About this exercise: Only the pictures are to be left out; set down the rest of the records exactly.

..........

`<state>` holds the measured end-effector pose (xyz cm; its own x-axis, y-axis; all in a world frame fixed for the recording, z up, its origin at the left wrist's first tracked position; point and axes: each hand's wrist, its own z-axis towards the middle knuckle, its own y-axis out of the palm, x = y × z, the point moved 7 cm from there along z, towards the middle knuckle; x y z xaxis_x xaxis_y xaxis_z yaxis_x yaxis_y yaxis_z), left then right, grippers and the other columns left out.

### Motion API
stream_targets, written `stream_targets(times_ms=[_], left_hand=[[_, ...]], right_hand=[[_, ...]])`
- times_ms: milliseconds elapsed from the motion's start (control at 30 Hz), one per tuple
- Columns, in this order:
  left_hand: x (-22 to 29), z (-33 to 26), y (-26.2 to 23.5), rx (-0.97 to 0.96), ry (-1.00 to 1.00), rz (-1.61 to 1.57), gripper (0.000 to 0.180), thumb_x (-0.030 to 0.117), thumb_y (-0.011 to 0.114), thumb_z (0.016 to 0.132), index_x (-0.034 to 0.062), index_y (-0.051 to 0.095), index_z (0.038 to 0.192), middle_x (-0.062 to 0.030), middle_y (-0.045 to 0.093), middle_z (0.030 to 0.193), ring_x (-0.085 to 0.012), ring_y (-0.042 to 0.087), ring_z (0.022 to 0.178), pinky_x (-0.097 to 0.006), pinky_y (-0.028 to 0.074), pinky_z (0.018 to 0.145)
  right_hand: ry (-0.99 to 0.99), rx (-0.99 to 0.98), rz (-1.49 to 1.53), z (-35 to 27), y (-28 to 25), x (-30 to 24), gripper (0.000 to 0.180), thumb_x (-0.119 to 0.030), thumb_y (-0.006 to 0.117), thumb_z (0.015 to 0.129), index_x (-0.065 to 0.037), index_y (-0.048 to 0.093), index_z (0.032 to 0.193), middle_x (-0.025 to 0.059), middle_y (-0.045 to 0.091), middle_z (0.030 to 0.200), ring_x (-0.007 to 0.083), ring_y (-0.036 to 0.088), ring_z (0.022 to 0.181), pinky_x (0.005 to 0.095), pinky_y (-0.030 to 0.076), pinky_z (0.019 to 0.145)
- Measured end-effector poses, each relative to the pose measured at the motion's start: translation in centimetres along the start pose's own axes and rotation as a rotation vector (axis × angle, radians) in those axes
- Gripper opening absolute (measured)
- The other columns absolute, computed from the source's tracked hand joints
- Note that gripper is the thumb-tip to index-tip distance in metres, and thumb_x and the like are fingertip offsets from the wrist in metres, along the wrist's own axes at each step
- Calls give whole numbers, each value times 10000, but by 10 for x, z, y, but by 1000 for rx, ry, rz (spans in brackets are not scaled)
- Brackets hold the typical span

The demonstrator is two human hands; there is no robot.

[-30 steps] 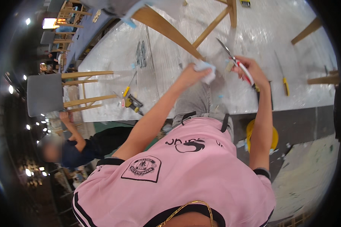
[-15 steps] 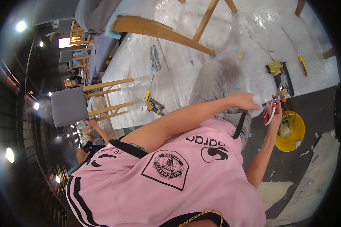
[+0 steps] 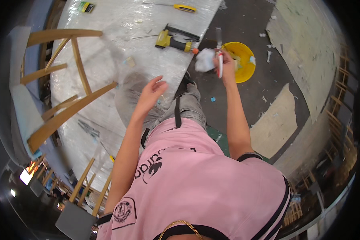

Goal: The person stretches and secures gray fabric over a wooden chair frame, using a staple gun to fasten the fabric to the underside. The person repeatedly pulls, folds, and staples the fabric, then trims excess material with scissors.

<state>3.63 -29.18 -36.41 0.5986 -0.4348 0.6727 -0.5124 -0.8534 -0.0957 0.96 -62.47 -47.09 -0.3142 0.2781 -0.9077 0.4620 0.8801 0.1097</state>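
Scissors [image 3: 220, 63] with red and white handles are in my right hand [image 3: 228, 69], their blades pointing away from me. Close by their left side is a blurred white wad of fluffy stuffing [image 3: 205, 60]; whether my right hand also grips it, I cannot tell. My left hand [image 3: 151, 95] is empty, fingers apart, above my left leg. Just right of the scissors stands a yellow bucket [image 3: 250, 74] with pale scraps inside. A yellow and black nail gun [image 3: 174, 42] lies on the plastic-wrapped work surface ahead.
An upturned chair frame with wooden legs [image 3: 82, 66] occupies the left. A yellow-handled tool [image 3: 185, 8] lies at the far side, grey staple strips [image 3: 88, 129] to the left. Pale sheet material [image 3: 277, 122] and scraps cover the dark floor at right.
My left hand has let go of the white stuffing and moved left. The stuffing is now beside the scissors, near the bucket. The whole view has turned.
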Motion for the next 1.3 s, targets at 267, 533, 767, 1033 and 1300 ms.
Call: stream_targets(times_ms=[267,533,767,1033,1300], left_hand=[[1,-40,-71,216,13,-238,479,357,636,1036,71,590,1417,-109,689,1318,-179,669,1137,-334,515,966],[45,-174,-186,848,533,-708,423,307,551,1076,67,575,1424,-88,672,1323,-204,655,1127,-402,518,999],[123,-272,-227,1052,980,-1011,315,280,571,1064,91,636,1307,-43,696,1261,-182,632,1085,-382,498,997],[121,-289,-241,1259,873,-1045,246,273,707,992,70,713,1132,-28,746,1079,-142,656,901,-341,549,834],[123,-294,-248,1278,771,-863,283,271,731,972,23,718,1108,-84,744,983,-142,653,749,-354,566,749]], right_hand=[[454,913,-831,-1,-206,42,434,-373,696,906,-174,699,1292,140,715,1267,395,671,1156,512,535,974],[-97,463,-149,38,-141,92,339,-176,570,1032,-50,614,1343,128,714,1125,238,715,926,365,589,754],[27,20,-92,21,86,52,540,-149,779,934,-43,555,1414,42,676,866,81,586,603,223,438,462],[-115,-233,-235,29,143,-19,523,-173,745,967,-39,549,1433,14,619,809,61,543,617,234,417,508],[-68,-77,-200,39,102,-46,485,-109,754,929,-39,583,1378,22,636,837,71,566,611,231,465,489]])
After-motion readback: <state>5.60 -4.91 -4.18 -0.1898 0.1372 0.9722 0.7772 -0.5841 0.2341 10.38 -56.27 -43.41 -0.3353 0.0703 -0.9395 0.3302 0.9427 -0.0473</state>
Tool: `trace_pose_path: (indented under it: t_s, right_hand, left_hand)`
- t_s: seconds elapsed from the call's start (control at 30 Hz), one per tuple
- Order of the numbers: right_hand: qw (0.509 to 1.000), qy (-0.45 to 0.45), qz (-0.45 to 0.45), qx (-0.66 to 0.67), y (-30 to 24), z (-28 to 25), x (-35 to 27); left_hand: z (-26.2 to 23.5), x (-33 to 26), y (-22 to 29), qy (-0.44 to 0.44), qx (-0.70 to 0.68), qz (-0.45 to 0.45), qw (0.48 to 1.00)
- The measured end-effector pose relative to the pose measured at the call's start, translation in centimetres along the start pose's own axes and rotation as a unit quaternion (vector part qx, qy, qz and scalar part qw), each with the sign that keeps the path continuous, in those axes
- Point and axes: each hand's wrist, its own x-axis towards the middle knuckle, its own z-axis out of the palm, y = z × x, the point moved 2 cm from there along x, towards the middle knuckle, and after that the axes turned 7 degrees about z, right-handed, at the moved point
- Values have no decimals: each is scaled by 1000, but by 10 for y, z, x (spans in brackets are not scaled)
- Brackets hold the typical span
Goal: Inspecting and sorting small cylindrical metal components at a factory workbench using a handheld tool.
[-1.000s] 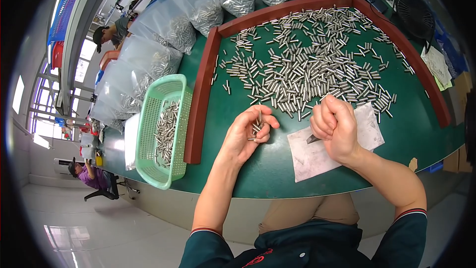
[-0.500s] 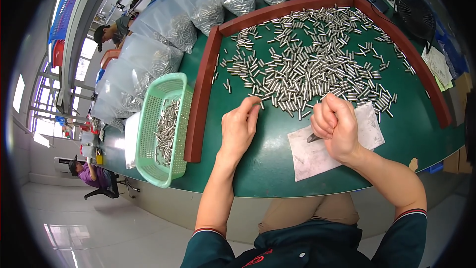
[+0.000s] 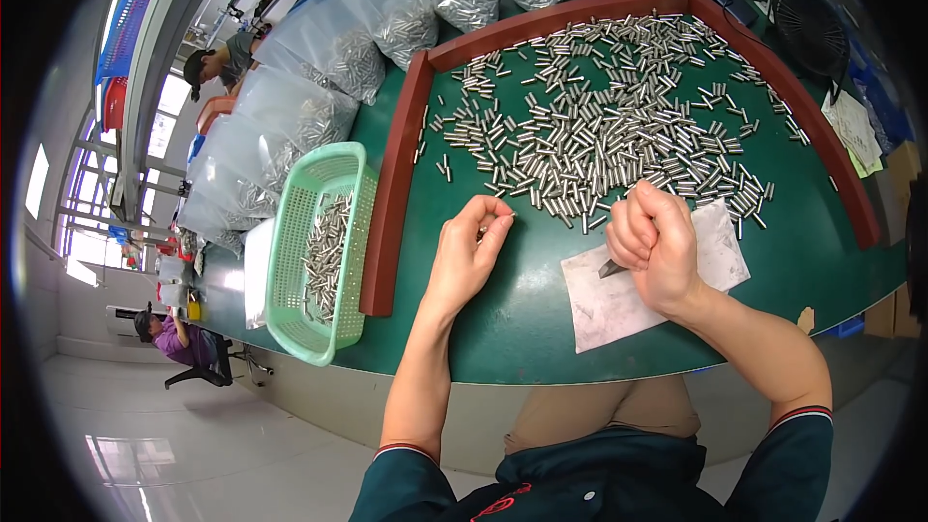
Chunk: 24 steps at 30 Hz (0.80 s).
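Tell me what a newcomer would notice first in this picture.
First, the big spread of small metal pins covering the green table inside a red-brown border. Next, the left hand pinching one pin at the heap's near edge, and the right hand fisted around a tool over a white sheet.

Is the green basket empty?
No, the green basket has a heap of small shiny metal pins lying inside it, beside the red-brown rim of the table.
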Motion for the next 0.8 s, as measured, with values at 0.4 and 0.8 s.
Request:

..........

Task result:
`<state>` holds the measured end-effector pose (xyz cm; its own x-axis, y-axis; all in a world frame fixed for the recording, z up, its origin at the left wrist's first tracked position; point and axes: each hand's wrist, its own z-axis towards the middle knuckle, its own y-axis out of the palm, x = y × z, the point moved 7 cm from there along z, towards the middle knuckle; x y z xaxis_x xaxis_y xaxis_z yaxis_x yaxis_y yaxis_z), left then right, grippers and the other columns left out.

### Motion API
stream_targets, written `stream_targets(times_ms=[_], left_hand=[[_, ...]], right_hand=[[_, ...]])`
- times_ms: milliseconds elapsed from the motion's start (control at 30 Hz), one per tuple
- Columns, in this order:
  left_hand: x (-22 to 29), z (-33 to 26), y (-26.2 to 23.5), rx (-0.97 to 0.96), ry (-1.00 to 1.00), rz (-1.61 to 1.57), gripper (0.000 to 0.180), thumb_x (-0.030 to 0.117), thumb_y (-0.011 to 0.114), thumb_z (0.016 to 0.132), index_x (-0.034 to 0.062), index_y (-0.051 to 0.095), index_z (0.038 to 0.192), middle_x (-0.062 to 0.030), middle_y (-0.045 to 0.093), middle_z (0.030 to 0.193), ring_x (-0.085 to 0.012), ring_y (-0.042 to 0.087), ring_z (0.022 to 0.178), pinky_x (-0.097 to 0.006), pinky_y (-0.028 to 0.074), pinky_z (0.018 to 0.145)
  right_hand: ry (-0.99 to 0.99), rx (-0.99 to 0.98), rz (-1.49 to 1.53), z (-35 to 27), y (-28 to 25), x (-30 to 24), gripper (0.000 to 0.180), thumb_x (-0.119 to 0.030), thumb_y (-0.006 to 0.117), thumb_z (0.015 to 0.129), index_x (-0.065 to 0.037), index_y (-0.048 to 0.093), index_z (0.032 to 0.193), middle_x (-0.025 to 0.059), middle_y (-0.045 to 0.091), middle_z (0.030 to 0.200), ring_x (-0.007 to 0.083), ring_y (-0.036 to 0.088), ring_z (0.022 to 0.181), pinky_x (0.005 to 0.095), pinky_y (-0.030 to 0.076), pinky_z (0.019 to 0.145)
- Measured end-effector poses, each relative to the pose measured at the motion's start: translation in centimetres along the start pose's own axes and rotation as a rotation vector (axis × angle, radians) in those axes
- Gripper opening absolute (measured)
- The other columns absolute, computed from the source's tracked hand joints
- Note that gripper is the thumb-tip to index-tip distance in metres, and thumb_x and the like are fingertip offsets from the wrist in metres, along the wrist's own axes at each step
- Calls give whole numbers, each value times 10000, but by 10 for x, z, y, but by 1000 for rx, ry, rz (spans in brackets are not scaled)
- Brackets hold the typical span

The demonstrator is two human hands; there is no robot.

[-30 steps] 
[-15 steps] 
[+0 steps] 

Goal: The person stretches and secures gray fabric over a wooden chair frame, using a staple gun to fasten the fabric to the underside. The person repeatedly pulls, folds, and staples the fabric, then trims excess material with scissors.

<state>3.63 -29.18 -36.41 0.5986 -0.4348 0.6727 -0.5124 -0.8534 -0.0957 0.96 -62.47 -47.09 -0.3142 0.2781 -0.9077 0.4620 0.8801 0.1097</state>
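Scissors [image 3: 220, 63] with red and white handles are in my right hand [image 3: 228, 69], their blades pointing away from me. Close by their left side is a blurred white wad of fluffy stuffing [image 3: 205, 60]; whether my right hand also grips it, I cannot tell. My left hand [image 3: 151, 95] is empty, fingers apart, above my left leg. Just right of the scissors stands a yellow bucket [image 3: 250, 74] with pale scraps inside. A yellow and black nail gun [image 3: 174, 42] lies on the plastic-wrapped work surface ahead.
An upturned chair frame with wooden legs [image 3: 82, 66] occupies the left. A yellow-handled tool [image 3: 185, 8] lies at the far side, grey staple strips [image 3: 88, 129] to the left. Pale sheet material [image 3: 277, 122] and scraps cover the dark floor at right.
My left hand has let go of the white stuffing and moved left. The stuffing is now beside the scissors, near the bucket. The whole view has turned.
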Motion for the next 1.3 s, targets at 267, 533, 767, 1033 and 1300 ms.
Call: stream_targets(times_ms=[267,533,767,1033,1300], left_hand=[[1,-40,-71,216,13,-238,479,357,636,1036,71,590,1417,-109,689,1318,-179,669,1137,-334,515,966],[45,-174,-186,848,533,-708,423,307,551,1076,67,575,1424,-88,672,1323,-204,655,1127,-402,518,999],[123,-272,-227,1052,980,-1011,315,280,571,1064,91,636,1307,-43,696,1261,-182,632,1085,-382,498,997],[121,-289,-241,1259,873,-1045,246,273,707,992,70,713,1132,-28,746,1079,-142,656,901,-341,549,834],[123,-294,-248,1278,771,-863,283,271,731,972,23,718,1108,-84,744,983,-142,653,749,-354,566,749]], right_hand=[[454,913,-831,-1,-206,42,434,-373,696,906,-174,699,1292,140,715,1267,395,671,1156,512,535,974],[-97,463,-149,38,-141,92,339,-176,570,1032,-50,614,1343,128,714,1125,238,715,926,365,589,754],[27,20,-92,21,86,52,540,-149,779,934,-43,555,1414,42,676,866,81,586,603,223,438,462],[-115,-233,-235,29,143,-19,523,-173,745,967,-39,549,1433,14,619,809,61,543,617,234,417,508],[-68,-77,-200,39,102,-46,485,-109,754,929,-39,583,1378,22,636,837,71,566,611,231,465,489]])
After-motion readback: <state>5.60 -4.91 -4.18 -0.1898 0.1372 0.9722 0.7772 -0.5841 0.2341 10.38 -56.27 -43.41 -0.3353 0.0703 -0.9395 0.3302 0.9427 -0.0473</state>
Tool: `trace_pose_path: (indented under it: t_s, right_hand, left_hand)`
- t_s: seconds elapsed from the call's start (control at 30 Hz), one per tuple
- Order of the numbers: right_hand: qw (0.509 to 1.000), qy (-0.45 to 0.45), qz (-0.45 to 0.45), qx (-0.66 to 0.67), y (-30 to 24), z (-28 to 25), x (-35 to 27); left_hand: z (-26.2 to 23.5), x (-33 to 26), y (-22 to 29), qy (-0.44 to 0.44), qx (-0.70 to 0.68), qz (-0.45 to 0.45), qw (0.48 to 1.00)
- The measured end-effector pose relative to the pose measured at the call's start, translation in centimetres along the start pose's own axes and rotation as a unit quaternion (vector part qx, qy, qz and scalar part qw), each with the sign that keeps the path continuous, in those axes
- Point and axes: each hand's wrist, its own x-axis towards the middle knuckle, its own z-axis out of the palm, y = z × x, the point moved 2 cm from there along x, towards the middle knuckle, and after that the axes turned 7 degrees about z, right-handed, at the moved point
- Values have no decimals: each is scaled by 1000, but by 10 for y, z, x (spans in brackets are not scaled)
- Brackets hold the typical span
Goal: Inspecting and sorting small cylindrical metal components at a factory workbench using a handheld tool.
[-1.000s] 
[-0.500s] 
[+0.000s] 
Chunk: 24 steps at 30 Hz (0.80 s).
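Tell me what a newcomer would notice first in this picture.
First, the big spread of small metal pins covering the green table inside a red-brown border. Next, the left hand pinching one pin at the heap's near edge, and the right hand fisted around a tool over a white sheet.

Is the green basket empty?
No, the green basket has a heap of small shiny metal pins lying inside it, beside the red-brown rim of the table.
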Motion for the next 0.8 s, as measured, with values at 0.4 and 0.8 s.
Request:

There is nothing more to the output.